Your objective:
What you write must match, character for character, the lines from the one with "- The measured" down to the one with "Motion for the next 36" in the listing below, minus its pictures.

Listed records:
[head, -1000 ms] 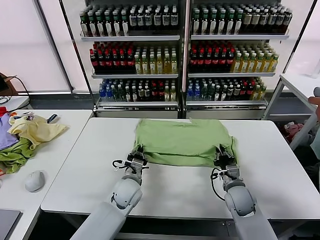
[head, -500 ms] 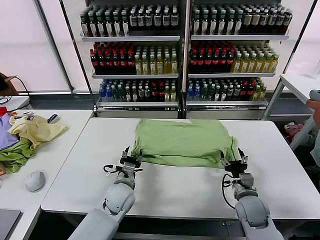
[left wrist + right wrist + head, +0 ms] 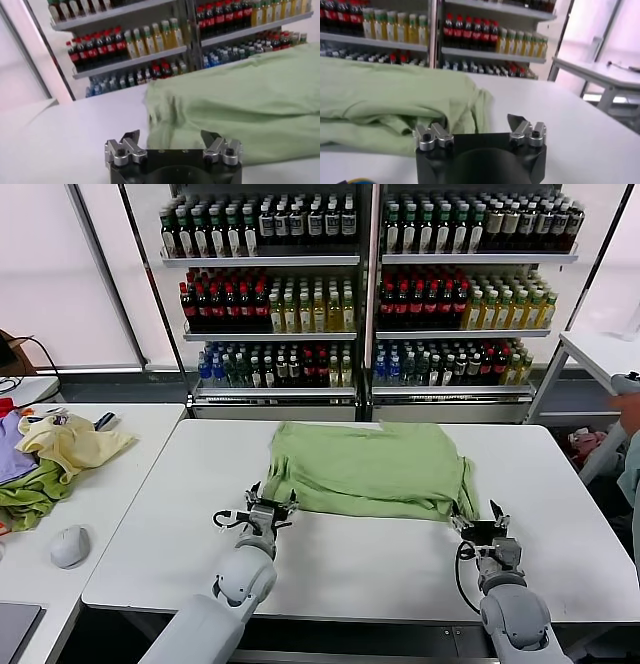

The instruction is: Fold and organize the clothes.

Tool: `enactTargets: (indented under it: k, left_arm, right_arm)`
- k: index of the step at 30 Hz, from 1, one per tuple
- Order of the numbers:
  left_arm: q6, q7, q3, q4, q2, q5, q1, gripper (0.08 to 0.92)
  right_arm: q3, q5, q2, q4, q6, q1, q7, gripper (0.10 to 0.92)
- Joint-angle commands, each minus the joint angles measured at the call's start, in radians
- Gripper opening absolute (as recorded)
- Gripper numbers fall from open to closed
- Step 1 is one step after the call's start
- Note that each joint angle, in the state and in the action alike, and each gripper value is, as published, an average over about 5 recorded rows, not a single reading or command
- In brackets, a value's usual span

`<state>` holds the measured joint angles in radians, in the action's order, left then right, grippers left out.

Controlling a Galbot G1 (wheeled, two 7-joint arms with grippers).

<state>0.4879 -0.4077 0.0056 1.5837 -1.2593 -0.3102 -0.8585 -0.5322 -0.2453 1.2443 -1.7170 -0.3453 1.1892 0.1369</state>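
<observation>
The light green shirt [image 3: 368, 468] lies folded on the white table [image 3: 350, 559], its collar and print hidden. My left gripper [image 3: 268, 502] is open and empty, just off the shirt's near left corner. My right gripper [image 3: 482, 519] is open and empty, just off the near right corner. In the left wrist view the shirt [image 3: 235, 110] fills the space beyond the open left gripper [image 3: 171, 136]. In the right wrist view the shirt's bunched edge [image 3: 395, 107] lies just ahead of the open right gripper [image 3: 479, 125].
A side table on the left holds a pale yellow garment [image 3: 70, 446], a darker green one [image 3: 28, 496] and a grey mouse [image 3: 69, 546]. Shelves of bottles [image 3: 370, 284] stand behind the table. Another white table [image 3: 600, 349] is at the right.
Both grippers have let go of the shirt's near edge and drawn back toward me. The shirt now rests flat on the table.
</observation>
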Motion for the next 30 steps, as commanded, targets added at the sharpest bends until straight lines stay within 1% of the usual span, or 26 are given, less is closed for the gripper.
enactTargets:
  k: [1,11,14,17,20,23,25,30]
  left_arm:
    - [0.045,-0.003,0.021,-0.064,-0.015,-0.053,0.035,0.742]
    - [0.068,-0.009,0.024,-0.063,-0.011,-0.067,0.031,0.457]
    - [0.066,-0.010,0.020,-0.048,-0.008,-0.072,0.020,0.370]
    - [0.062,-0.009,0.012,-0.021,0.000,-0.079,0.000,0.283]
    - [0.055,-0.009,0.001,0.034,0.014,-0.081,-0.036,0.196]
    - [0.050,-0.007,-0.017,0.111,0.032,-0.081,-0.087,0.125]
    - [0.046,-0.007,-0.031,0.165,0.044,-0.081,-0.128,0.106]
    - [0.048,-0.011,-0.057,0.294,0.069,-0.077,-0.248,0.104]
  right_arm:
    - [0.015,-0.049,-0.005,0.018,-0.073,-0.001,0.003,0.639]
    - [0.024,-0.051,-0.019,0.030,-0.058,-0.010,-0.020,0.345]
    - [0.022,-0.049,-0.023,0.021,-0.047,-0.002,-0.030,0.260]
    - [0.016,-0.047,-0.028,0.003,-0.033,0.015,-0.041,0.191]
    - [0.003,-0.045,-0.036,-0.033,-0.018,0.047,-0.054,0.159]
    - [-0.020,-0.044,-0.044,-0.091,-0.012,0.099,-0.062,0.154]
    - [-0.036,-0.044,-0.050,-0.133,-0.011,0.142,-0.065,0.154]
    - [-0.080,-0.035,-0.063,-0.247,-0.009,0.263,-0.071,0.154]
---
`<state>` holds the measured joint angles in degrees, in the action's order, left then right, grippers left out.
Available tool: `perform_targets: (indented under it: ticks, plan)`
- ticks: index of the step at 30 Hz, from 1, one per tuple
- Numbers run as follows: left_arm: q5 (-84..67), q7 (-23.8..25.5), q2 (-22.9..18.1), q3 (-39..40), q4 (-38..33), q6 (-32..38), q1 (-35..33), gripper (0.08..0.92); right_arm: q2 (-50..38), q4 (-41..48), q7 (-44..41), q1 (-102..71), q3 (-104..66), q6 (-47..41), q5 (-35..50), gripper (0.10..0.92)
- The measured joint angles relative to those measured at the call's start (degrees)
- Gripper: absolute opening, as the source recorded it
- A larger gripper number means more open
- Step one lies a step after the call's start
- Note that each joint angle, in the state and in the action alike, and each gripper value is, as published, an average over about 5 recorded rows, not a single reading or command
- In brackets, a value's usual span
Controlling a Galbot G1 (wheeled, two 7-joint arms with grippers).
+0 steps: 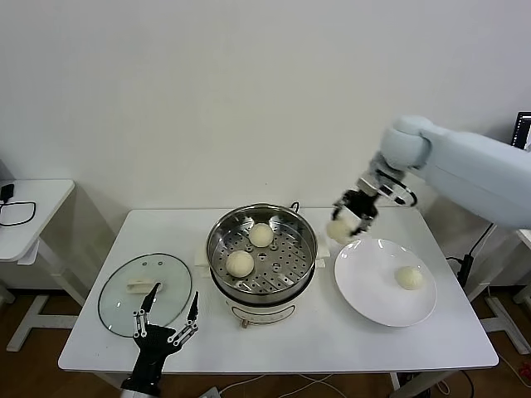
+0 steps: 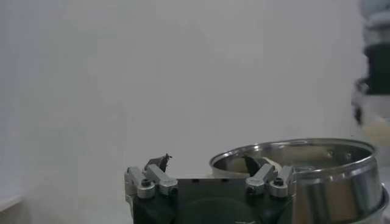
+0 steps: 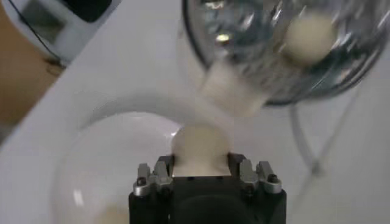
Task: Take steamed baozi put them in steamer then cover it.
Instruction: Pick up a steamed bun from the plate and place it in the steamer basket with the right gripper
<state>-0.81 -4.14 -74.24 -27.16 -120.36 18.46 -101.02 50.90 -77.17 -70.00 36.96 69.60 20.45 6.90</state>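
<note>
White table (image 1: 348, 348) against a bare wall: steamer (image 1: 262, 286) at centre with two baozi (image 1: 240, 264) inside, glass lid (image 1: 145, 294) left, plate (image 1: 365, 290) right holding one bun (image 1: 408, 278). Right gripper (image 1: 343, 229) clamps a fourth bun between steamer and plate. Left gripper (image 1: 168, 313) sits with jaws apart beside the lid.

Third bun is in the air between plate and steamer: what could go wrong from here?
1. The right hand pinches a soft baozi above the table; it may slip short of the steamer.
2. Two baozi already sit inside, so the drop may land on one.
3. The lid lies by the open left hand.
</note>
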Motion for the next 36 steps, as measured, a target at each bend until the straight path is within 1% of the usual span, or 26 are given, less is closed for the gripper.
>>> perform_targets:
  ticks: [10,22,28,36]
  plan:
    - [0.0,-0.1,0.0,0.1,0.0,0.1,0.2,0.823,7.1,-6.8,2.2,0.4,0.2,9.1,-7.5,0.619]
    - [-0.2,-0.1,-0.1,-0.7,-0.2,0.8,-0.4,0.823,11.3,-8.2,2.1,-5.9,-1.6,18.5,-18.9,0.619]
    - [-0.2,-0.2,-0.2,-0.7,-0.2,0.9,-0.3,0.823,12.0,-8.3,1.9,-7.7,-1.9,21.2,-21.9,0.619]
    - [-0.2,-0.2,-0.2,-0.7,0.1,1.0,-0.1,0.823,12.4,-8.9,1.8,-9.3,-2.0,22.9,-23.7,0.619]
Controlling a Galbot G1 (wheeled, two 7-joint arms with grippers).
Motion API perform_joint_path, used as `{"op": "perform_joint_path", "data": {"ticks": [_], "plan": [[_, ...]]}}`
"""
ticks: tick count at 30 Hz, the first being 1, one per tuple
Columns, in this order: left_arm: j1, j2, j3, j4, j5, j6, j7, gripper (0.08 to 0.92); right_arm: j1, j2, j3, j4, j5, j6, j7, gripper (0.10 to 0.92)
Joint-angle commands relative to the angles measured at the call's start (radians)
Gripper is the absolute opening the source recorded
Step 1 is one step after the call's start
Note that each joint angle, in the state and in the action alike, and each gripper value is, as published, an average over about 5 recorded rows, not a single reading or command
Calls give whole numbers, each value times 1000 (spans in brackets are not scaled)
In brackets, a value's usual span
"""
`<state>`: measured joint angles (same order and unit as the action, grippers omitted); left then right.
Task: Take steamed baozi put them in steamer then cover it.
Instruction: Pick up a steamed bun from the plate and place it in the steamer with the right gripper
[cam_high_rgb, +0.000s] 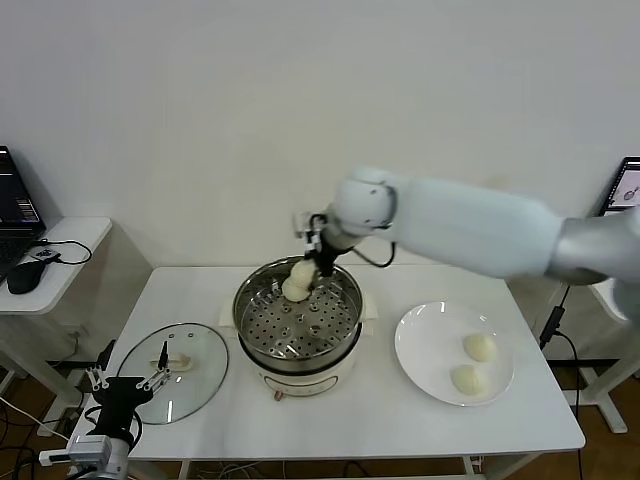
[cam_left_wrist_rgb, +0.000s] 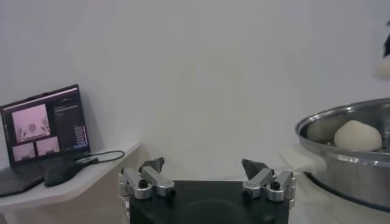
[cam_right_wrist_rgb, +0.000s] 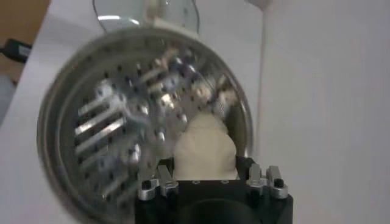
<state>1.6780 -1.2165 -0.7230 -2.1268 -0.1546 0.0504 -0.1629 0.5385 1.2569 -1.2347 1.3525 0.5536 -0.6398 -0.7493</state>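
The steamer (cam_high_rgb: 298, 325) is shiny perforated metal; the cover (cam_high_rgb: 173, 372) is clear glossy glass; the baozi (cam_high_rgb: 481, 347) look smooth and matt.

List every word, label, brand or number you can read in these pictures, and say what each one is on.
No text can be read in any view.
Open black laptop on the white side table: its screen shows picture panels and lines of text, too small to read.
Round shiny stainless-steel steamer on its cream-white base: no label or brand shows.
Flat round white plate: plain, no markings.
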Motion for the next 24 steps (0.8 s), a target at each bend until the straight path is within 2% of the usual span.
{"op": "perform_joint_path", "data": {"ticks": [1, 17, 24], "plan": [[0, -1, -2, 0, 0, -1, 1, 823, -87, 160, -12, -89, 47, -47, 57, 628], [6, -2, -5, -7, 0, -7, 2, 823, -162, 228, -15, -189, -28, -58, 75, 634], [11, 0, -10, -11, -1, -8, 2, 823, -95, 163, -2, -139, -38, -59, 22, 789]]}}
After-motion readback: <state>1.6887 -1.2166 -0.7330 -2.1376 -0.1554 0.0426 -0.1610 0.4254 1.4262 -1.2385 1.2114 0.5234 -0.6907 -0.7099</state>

Result of the task:
- The measured joint angles relative to those measured at the call's start (degrees)
- Gripper: absolute opening, as the source recorded it
- A larger gripper number means more open
- Step one lies a step after the call's start
- Note that each joint angle, in the state and in the action alike, and each gripper value is, as published, an average over about 5 recorded rows, not a single reading or command
- In brackets, a value's usual span
Controlling a Galbot G1 (wheeled, two 7-joint arms with grippers).
+0 steps: 
+0 steps: 
+0 steps: 
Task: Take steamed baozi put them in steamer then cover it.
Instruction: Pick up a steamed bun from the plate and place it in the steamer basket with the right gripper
<state>-0.81 -4.14 -74.24 -27.16 -120.36 18.46 -101.02 50.90 -77.17 -70.00 36.96 69.60 20.45 6.90</state>
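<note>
White table (image 1: 348, 348) against a bare wall: steamer (image 1: 262, 286) at centre with two baozi (image 1: 240, 264) inside, glass lid (image 1: 145, 294) left, plate (image 1: 365, 290) right holding one bun (image 1: 408, 278). Right gripper (image 1: 343, 229) clamps a fourth bun between steamer and plate. Left gripper (image 1: 168, 313) sits with jaws apart beside the lid.

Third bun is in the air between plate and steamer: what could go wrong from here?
1. The right hand pinches a soft baozi above the table; it may slip short of the steamer.
2. Two baozi already sit inside, so the drop may land on one.
3. The lid lies by the open left hand.
</note>
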Motion for the next 36 steps, as measured, a target at each bend until the straight path is within 1% of the usual span, or 26 are given, less is closed for the gripper.

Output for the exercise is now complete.